I will also try to remember that as they say ” there are no atheists in foxholes” and we cannot know until confronted with our own inevitable death  what we might want or do. Knowing this, and knowing that I agree with withdrawal of life support when that becomes burdensome or a body is brain dead or end of life, puts me in that ” two sides of the fence” type of thinking on this law.

I look forward to your thoughts !


About Terry Jago

Retired nurse manager interested in living my best life with natural and healthy living choices.
This entry was posted in healthy living, Living life, musing, registered nurse retired and tagged , , , . Bookmark the permalink.

5 Responses to Sliding down a slippery slope

  1. heraldmarty says:

    Well, you are so right about this topic being a slippery slope. My parents passed away years ago so I haven’t had to deal with this issue, but I can say that I’ve thought a lot about this subject over the years and personally there is no doubt in my mind that one way or the other I’m going “out” on my own terms.

    • jagoterry says:

      for sure.. I am contemplating a medical series that will outline some of the must do’s to navigate our medical system – and that certainly includes going out with dignity and pain free care !!

  2. Teresa Salhi says:

    This is a topic I know very little about but learning a lot from you. However, I have thought about what I would want from time time. I mean no disrespect, but I have lost a lot of faith in the medical industry over the past few years due to the amount of drugs getting dispensed for made up conditions that are unnatural and can cause more harm than good. Feels like greed but I digress. This topic gives me much to think about and one we most think about.

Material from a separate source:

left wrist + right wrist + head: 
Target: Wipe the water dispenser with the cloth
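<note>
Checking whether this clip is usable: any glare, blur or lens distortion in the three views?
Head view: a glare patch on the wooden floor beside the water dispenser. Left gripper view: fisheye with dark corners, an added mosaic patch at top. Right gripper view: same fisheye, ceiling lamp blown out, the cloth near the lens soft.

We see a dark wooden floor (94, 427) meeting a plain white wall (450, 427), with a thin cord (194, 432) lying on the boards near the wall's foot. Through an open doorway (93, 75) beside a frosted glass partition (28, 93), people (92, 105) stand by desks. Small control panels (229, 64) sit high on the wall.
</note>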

Thanks.

  3. jagoterry says:

    That is the problem too – indiscriminate use of opiates then not using them in high enough doses at life end.

  4. Joyce Hansen says:

    At least in Canada, you have taken a very thoughtful approach to this issue. There’s no one policy that will be able to cover all of the circumstances anticipated or those as yet unforeseen. But , it’s a beginning to addressing an issue that most of us will eventually have to face. The last time the issue was raised, here in the US, about doctors discussing end-of-life decisions, it had the media in a hysteria about doctors pulling the plug on grandma! What was a simple common sense policy, exposes how fearful people are about the topic of death.